Using relatively low-energy X-rays, the IEX beamline at the APS will help illuminate electronic ordering and emergent phenomena in ordered materials to better understand the origins of distinct electronic properties. Another important feature for users is a greater ability to adjust X-ray parameters to meet experimental needs.

Currently in commissioning phase, the IEX beamline begins its first user runs in January 2016. With its state-of-the-art electromagnetic insertion device, highly adaptive X-ray optics, and compatible endstation techniques for X-ray photoelectron spectroscopy and scattering, it opens a new era for X-ray research in sciences ranging from condensed matter physics and materials science to molecular chemistry.

"The nice thing about having both spectroscopy and scattering techniques available here is that there are different communities addressing the same science questions with different approaches," said Jessica McChesney, an assistant physicist and beamline scientist at the APS who is responsible for operating the beamline and starting the user program. "We hope people will actually work together and talk to each other, and drive the science that way."
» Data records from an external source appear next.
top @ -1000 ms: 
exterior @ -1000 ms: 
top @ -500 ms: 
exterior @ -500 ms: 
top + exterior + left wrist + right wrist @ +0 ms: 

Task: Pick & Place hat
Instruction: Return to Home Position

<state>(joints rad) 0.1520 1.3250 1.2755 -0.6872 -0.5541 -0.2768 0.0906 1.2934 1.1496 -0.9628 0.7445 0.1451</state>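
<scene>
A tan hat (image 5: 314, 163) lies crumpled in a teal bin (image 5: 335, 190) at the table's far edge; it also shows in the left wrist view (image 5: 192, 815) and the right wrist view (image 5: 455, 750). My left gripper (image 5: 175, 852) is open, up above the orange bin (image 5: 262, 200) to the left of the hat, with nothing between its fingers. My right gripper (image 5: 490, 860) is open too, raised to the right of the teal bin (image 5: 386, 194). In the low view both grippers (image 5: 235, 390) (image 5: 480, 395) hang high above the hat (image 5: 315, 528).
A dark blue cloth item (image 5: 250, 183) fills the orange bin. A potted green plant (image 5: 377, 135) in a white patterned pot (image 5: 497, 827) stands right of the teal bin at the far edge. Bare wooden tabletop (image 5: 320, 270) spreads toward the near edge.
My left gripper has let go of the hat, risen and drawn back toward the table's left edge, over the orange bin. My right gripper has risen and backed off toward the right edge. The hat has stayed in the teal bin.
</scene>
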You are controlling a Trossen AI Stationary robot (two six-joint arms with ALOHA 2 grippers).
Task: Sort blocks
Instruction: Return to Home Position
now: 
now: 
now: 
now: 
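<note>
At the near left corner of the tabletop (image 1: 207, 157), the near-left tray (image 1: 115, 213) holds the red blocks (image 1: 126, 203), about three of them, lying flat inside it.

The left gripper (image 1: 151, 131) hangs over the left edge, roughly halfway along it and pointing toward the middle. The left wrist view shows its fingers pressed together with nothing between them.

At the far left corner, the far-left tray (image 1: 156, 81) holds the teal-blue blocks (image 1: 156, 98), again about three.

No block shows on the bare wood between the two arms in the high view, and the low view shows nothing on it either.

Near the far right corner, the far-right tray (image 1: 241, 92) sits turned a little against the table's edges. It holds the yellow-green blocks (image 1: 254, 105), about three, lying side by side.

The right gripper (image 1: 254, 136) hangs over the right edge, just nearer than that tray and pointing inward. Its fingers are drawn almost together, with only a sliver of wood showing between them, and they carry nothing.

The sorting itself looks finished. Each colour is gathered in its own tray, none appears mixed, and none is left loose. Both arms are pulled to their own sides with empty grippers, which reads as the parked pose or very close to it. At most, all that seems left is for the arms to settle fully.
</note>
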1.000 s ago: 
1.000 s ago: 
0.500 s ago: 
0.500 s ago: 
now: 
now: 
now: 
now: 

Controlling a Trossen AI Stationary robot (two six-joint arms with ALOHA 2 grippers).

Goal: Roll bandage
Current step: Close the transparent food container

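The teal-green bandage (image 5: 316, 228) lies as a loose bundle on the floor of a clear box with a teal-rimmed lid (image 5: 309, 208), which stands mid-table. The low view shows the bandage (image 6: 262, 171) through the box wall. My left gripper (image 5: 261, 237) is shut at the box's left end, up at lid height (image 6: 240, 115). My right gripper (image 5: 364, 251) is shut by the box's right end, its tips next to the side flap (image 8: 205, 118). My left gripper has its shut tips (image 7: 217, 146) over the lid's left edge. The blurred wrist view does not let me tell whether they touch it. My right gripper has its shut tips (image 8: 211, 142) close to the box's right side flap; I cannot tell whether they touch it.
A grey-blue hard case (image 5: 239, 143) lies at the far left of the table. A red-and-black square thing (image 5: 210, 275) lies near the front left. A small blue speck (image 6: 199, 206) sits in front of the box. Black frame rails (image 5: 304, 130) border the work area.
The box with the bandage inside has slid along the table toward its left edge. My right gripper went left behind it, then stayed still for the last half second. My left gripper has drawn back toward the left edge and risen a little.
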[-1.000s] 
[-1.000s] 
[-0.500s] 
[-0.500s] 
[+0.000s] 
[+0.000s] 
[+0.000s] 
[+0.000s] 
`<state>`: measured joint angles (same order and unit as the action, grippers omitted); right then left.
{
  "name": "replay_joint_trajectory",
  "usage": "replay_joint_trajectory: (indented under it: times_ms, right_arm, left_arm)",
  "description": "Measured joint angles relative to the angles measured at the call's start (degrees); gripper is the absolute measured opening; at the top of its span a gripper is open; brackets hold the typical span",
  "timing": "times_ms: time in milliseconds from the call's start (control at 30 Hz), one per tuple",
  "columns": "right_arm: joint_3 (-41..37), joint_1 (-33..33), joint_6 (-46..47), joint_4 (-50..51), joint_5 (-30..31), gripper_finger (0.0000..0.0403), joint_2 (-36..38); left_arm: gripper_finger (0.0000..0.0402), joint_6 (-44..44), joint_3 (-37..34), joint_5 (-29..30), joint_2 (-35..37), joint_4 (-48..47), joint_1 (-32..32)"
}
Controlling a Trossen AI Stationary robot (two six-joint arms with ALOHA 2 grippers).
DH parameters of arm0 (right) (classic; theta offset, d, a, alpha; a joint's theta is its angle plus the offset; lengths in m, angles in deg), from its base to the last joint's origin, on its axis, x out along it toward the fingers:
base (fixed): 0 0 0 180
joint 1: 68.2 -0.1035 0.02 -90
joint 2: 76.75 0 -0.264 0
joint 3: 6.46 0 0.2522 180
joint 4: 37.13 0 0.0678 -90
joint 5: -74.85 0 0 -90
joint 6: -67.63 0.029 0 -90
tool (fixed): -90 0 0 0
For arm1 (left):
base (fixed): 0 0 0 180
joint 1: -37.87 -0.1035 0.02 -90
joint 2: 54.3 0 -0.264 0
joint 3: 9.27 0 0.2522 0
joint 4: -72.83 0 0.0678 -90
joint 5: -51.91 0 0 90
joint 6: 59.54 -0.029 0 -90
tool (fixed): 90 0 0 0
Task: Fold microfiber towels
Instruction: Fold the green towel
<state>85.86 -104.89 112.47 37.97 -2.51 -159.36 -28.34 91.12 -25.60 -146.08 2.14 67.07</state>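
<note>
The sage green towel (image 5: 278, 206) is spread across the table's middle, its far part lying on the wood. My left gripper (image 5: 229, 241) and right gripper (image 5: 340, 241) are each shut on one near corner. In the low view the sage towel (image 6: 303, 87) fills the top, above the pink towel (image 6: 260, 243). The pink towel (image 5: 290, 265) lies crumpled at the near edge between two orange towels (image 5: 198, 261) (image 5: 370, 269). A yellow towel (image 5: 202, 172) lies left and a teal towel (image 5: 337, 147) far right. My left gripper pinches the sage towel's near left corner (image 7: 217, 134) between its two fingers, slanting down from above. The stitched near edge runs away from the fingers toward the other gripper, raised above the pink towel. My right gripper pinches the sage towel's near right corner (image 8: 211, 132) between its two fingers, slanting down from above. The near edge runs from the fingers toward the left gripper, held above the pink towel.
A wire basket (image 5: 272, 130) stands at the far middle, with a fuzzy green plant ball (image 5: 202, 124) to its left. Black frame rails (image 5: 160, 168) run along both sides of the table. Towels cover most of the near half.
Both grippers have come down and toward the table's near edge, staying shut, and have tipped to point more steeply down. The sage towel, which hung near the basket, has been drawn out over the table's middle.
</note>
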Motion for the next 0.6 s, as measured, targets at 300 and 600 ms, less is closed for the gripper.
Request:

"The idea is, we're going to look at electronic order in materials that may one day end up in your cell phone, either as battery materials, interconnects, or in the logic," McChesney added. "Possibly one day, when we have spintronic devices, the materials may be something we studied here."

Conventional electronics use current, or the flow of electrons, while spintronics relies on the flow of the electrons' spins, not just their charges. Other materials that can be studied at the IEX beamline include high-temperature superconductors, magnetic materials, and polymer self-assemblies.

The new beamline was built to meet the specific requirements of its two shared scientific endstations that offer users varied but complementary techniques. Using Einstein's discovery of the photoelectric effect, the angle-resolved photoemission spectroscopy (ARPES) endstation measures the energy and angle of emitted electrons and, by using conservation of energy and momentum, can reveal what the properties of these photoemitted electrons were before they left the material. The resonant soft X-ray scattering (RSXS) uses resonance, the tuning of the X-ray beam to a specific electronic excitation, to scatter off of an ordered electronic state to determine electron density.